Dafür intensivierte der 65-Jährige in den vergangenen Jahren die Arbeit am Vermächtnis von Bernd „Bert“ Trautmann. Der im Jahr 1923 in Bremen geborene Fußballspieler galt zu seiner aktiven Zeit beim englischen Klub Manchester City als einer der besten Torhüter der Welt. Seine ersten Schritte im Fußball machte er allerdings bei Tura Bremen. „Im Vorfeld der Olympischen Spiele 1972 trat Bert Trautmann mit der Fußball-Nationalmannschaft von Burma zu einem Freundschaftsspiel bei Tura Bremen an. Danach war mein Interesse an ihm geweckt“, sagt Ekkehard Lentz.
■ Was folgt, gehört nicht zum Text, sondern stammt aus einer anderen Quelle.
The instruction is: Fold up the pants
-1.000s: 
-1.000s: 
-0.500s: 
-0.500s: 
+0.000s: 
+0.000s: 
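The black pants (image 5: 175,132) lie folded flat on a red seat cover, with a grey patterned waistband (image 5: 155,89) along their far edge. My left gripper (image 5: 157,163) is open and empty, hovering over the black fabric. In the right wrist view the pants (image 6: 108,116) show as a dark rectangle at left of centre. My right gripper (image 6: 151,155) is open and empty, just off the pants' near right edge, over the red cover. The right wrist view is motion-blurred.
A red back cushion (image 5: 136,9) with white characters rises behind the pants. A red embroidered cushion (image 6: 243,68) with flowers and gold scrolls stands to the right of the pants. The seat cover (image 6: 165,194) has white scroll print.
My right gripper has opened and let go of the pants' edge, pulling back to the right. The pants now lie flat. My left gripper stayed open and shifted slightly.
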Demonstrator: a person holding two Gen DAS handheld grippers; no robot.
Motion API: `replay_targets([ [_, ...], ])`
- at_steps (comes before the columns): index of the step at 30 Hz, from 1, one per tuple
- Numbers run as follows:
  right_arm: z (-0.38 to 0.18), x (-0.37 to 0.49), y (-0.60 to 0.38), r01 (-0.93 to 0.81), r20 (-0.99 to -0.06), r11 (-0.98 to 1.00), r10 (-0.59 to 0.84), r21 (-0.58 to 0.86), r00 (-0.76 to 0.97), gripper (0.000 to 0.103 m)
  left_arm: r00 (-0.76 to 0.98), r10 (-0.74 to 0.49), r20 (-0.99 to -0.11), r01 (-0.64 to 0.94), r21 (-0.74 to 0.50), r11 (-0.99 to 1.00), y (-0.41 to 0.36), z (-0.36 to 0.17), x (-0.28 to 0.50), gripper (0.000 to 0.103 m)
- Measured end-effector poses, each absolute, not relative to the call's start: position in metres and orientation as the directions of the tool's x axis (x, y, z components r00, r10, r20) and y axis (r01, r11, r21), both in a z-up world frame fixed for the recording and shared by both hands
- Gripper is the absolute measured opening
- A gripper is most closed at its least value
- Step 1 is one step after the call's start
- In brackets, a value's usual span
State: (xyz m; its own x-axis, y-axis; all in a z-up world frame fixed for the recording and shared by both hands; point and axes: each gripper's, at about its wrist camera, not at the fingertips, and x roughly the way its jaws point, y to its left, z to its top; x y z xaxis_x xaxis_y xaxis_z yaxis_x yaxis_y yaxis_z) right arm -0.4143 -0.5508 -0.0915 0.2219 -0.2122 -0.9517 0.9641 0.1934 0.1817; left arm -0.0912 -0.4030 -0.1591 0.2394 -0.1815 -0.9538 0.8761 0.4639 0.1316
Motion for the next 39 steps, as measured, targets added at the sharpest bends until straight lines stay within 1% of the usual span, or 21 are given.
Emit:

Er habe sich eingelesen, in seiner Tätigkeit als Pressesprecher auch das Vereinsarchiv genutzt. Als Lentz wegen des Films über Trautmann, der 2019 in den Kinos lief, von den Machern kontaktiert und um Informationen gebeten wurde, kam ihm schließlich die Idee einer Ausstellung. Seit März 2019 hängen deshalb elf Tafeln im Eingangsbereich des Vereinszentrums, auf ihnen steht die Lebensgeschichte von Bert Trautmann, der 2013 im Alter von 89 Jahren verstarb. Auch der Bert-Trautmann-Platz, der direkt vor dem Vereinszentrum liegt, erinnert an dessen Vergangenheit bei Tura Bremen. Ekkehard Lentz ist es wichtig, die Erinnerung aufrechtzuerhalten.
Das sorge natürlich für viel Arbeit, selbst im Ruhestand. Wie lange er das selbst auferlegte Pensum noch aufrechterhalten will, könne er nicht sagen. „Aber ich würde sehr gerne noch ein bisschen reisen. Ich war früher häufig in der Sowjetunion, habe da aber nicht viel vom Land sehen können. Auch die USA würde ich gerne mal bereisen.“ Auch mehr Konzerte und Ausstellungen würde er gerne besuchen. „Aber Corona wirbelt alles durcheinander. Ich bin noch dabei, meinen neuen Tagesablauf zu finden“, sagt der Rentner. Momentan habe er deshalb zu viel Zeit zum arbeiten – und da könne er einfach nicht Nein sagen.